Our society is increasing becoming an “on-demand” culture. We expect everything to be delivered to us, in the format that we want it, at the time that we want it. It is true of food, movies, software, music – it is symptomatic of the connected society, but also a wider shift in our expectations. It was only a matter of time before ADD became available on demand.

I'm bored with this - goodbye.

Wednesday, September 29, 2004

RFC (Request for Comment)

I bet you knew that without me putting it in brackets, right?

I promise that, for the time being at least, this will be my last bit of naval-gazing speculation on the nature of Blog. But I was thinking - which is an annoying and dangerous thing. There have now been some Comments. There is some indication that some people are reading this stuff that I am writing. Jon now has Keith's Two Minutes delivered to his newsreader and he's happy. There has been an assurance that Big Brother is, in fact, watching.

So I have an audience - of at least two. Possibily others. So - I'm asking you - if you're reading this, I am talking directly to YOU now - tell me what you are getting out of this. WHY are you reading this? How did you find this Blog of mine?

I have talked about my feelings and perceptions on the nature of Blog writing - Blog from my perspective. Now I want to hear about my Blog from YOUR perspective. Come on then - Comment me to death - I dare you - I double-dare you! Do the Anonymous thing if you're shy (like Jon) - but talk to me...

Two minutes is up - I'm outta here.

Tuesday, September 28, 2004

On the Nature of Blog, Part 1 Reloaded

"Reloaded" has become the new "continued" ;)

So far, this is not an interactive experience - posting currently feels like talking to myself – but having seen Chantel’s Blog, I know that hers is very different – so this may just be early days. I think I might like it better if I could view page-view statistics on my posts, like I can on my profile. I’m not actually that bothered who looks at my profile, but I think it would be good feedback to know if anyone at all is actually reading my posts, or if I am just keeping a diary for myself.
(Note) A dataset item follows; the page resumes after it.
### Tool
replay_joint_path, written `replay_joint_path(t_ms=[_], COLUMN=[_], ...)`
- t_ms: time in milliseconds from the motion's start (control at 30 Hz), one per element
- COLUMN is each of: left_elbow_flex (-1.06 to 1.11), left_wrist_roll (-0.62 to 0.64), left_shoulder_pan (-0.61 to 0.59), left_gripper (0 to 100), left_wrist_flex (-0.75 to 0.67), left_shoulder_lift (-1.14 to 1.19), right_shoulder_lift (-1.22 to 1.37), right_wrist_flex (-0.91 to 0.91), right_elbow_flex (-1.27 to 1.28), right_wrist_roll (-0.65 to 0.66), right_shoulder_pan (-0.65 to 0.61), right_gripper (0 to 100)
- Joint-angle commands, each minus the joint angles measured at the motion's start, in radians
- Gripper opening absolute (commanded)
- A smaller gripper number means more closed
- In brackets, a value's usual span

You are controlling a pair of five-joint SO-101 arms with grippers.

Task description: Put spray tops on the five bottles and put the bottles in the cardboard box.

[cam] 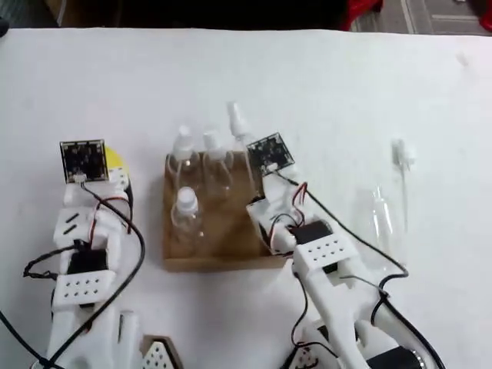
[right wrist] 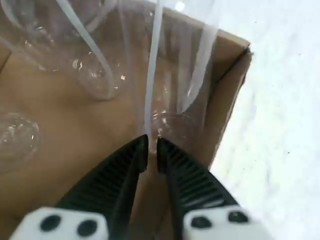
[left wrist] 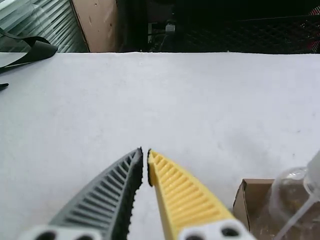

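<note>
The cardboard box (cam: 231,250) sits at mid-table and holds several clear bottles with white spray tops, one of them near its front left (cam: 187,211). My right gripper (right wrist: 152,147) is inside the box's far right corner, shut with nothing between its fingers. Its tips are just short of an upright bottle (right wrist: 170,75) with a dip tube (right wrist: 151,85). On the table to the right lie a topless bottle (cam: 382,211) and a loose spray top (cam: 403,160). My left gripper (left wrist: 145,162) rests shut and empty over the table left of the box (left wrist: 245,197).
White cloth covers the table (cam: 346,92), with open space behind the box and on the far right. Beyond the table's far edge (left wrist: 200,52) is a dark area. The right arm's cables (cam: 361,246) trail beside the box.
</note>
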Motion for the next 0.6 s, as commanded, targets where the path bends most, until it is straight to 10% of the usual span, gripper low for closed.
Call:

The context of a hobby or craft or interest is different. On Chantel’s Blog, she talks of her ideas, posts photos, gets feedback, etc. That is very healthy and very interactive – very different from the essentially isolated stuff that you are now reading – again – may just be early days.

Another thought I had was about newspaper editorial columns. I think this might be quite a good point of comparison for what are essentially “personal” or non-specific-interest Blogs. But the point is that for an editorial column in a newspaper to be read, demanded, liked, wanted – it has to be GOOD – it has to be INTERESTING to a number of people. With Blog, there is no quality control! :)

One could argue that the crap I might write is of no interest to anyone else (doesn’t pass the “so what?” test), and to 99,9% of readers, that may well be the case. But then you come back to the population of the Internet and how many people 0.1% of the population is. You never know – it might be more than the circulation of a small local newspaper! If that is true – if I were to start writing about the price of property in my native Hitchin, it might be that 10-20 might actually find that interesting. And 187 million people wouldn’t!! In that context, it is like talking about LOCAL issues in a GLOBAL newspaper! In theory at least – ceramic art, or azaleas – are globally interesting – Hitchin property prices aren’t! I don’t know – go figure!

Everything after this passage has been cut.